# Problem to work on
The whole answer is the data below, retyped exactly.

# Provided material
━━━━━━━━━━━━━━━━━━━━━━━━━━━━━━
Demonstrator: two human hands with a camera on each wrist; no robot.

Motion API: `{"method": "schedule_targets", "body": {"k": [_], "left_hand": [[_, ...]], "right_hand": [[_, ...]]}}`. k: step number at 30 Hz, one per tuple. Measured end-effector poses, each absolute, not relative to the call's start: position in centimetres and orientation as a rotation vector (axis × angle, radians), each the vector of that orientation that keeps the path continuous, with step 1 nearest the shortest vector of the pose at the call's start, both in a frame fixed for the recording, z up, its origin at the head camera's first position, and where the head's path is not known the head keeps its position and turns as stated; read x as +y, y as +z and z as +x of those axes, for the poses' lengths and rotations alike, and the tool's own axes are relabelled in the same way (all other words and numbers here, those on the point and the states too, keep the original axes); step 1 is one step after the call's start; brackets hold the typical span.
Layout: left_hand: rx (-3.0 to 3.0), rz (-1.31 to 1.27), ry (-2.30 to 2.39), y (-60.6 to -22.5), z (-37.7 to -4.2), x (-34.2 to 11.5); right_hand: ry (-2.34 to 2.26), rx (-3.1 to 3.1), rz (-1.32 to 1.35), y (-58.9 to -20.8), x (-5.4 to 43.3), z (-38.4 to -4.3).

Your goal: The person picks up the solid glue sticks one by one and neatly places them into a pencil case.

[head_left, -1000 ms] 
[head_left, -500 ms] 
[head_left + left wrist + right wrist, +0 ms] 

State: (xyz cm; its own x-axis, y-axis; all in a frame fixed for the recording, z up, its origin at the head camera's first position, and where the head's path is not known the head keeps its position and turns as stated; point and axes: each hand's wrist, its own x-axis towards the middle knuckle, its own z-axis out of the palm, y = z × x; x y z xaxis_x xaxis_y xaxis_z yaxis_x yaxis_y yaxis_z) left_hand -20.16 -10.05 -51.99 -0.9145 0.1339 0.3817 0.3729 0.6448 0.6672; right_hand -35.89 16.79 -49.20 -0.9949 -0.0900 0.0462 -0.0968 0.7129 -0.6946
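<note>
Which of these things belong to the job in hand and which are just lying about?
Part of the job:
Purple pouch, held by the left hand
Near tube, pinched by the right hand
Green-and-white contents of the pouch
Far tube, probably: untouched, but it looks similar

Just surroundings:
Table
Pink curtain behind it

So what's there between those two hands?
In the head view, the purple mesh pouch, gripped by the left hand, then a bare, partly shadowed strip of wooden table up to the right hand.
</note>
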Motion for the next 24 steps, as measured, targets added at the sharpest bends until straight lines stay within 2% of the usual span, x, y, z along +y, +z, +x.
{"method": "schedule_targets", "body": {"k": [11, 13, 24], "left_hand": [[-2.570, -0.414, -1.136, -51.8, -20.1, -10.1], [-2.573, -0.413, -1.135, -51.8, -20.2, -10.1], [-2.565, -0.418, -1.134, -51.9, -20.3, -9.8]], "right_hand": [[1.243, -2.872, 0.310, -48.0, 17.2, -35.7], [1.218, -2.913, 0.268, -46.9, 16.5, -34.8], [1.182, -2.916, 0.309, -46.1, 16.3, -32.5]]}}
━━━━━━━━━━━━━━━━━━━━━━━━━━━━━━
# Solution for this exercise
Demonstrator: two human hands with a camera on each wrist; no robot.

Motion API: `{"method": "schedule_targets", "body": {"k": [_], "left_hand": [[_, ...]], "right_hand": [[_, ...]]}}`. k: step number at 30 Hz, one per tuple. Measured end-effector poses, each absolute, not relative to the call's start: position in centimetres and orientation as a rotation vector (axis × angle, radians), each the vector of that orientation that keeps the path continuous, with step 1 nearest the shortest vector of the pose at the call's start, both in a frame fixed for the recording, z up, its origin at the head camera's first position, and where the head's path is not known the head keeps its position and turns as stated; read x as +y, y as +z and z as +x of those axes, for the poses' lengths and rotations alike, and the tool's own axes are relabelled in the same way (all other words and numbers here, those on the point and the states too, keep the original axes); step 1 is one step after the call's start; brackets hold the typical span.
Layout: left_hand: rx (-3.0 to 3.0), rz (-1.31 to 1.27), ry (-2.30 to 2.39), y (-60.6 to -22.5), z (-37.7 to -4.2), x (-34.2 to 11.5); right_hand: ry (-2.34 to 2.26), rx (-3.1 to 3.1), rz (-1.32 to 1.35), y (-58.9 to -20.8), x (-5.4 to 43.3), z (-38.4 to -4.3).

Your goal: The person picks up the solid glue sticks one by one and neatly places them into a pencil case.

[head_left, -1000 ms] 
[head_left, -500 ms] 
[head_left + left wrist + right wrist, +0 ms] 

State: (xyz cm; its own x-axis, y-axis; all in a frame fixed for the recording, z up, its origin at the head camera's first position, and where the head's path is not known the head keeps its position and turns as stated; point and axes: each hand's wrist, its own x-axis towards the middle knuckle, its own z-axis out of the palm, y = z × x; x y z xaxis_x xaxis_y xaxis_z yaxis_x yaxis_y yaxis_z) left_hand -20.16 -10.05 -51.99 -0.9145 0.1339 0.3817 0.3729 0.6448 0.6672; right_hand -35.89 16.79 -49.20 -0.9949 -0.0900 0.0462 -0.0968 0.7129 -0.6946
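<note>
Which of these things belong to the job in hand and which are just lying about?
Part of the job:
Purple pouch, held by the left hand
Near tube, pinched by the right hand
Green-and-white contents of the pouch
Far tube, probably: untouched, but it looks similar

Just surroundings:
Table
Pink curtain behind it

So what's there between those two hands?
In the head view, the purple mesh pouch, gripped by the left hand, then a bare, partly shadowed strip of wooden table up to the right hand.
</note>
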Motion for the next 24 steps, as measured, targets added at the sharpest bends until straight lines stay within 2% of the usual span, x, y, z along +y, +z, +x.
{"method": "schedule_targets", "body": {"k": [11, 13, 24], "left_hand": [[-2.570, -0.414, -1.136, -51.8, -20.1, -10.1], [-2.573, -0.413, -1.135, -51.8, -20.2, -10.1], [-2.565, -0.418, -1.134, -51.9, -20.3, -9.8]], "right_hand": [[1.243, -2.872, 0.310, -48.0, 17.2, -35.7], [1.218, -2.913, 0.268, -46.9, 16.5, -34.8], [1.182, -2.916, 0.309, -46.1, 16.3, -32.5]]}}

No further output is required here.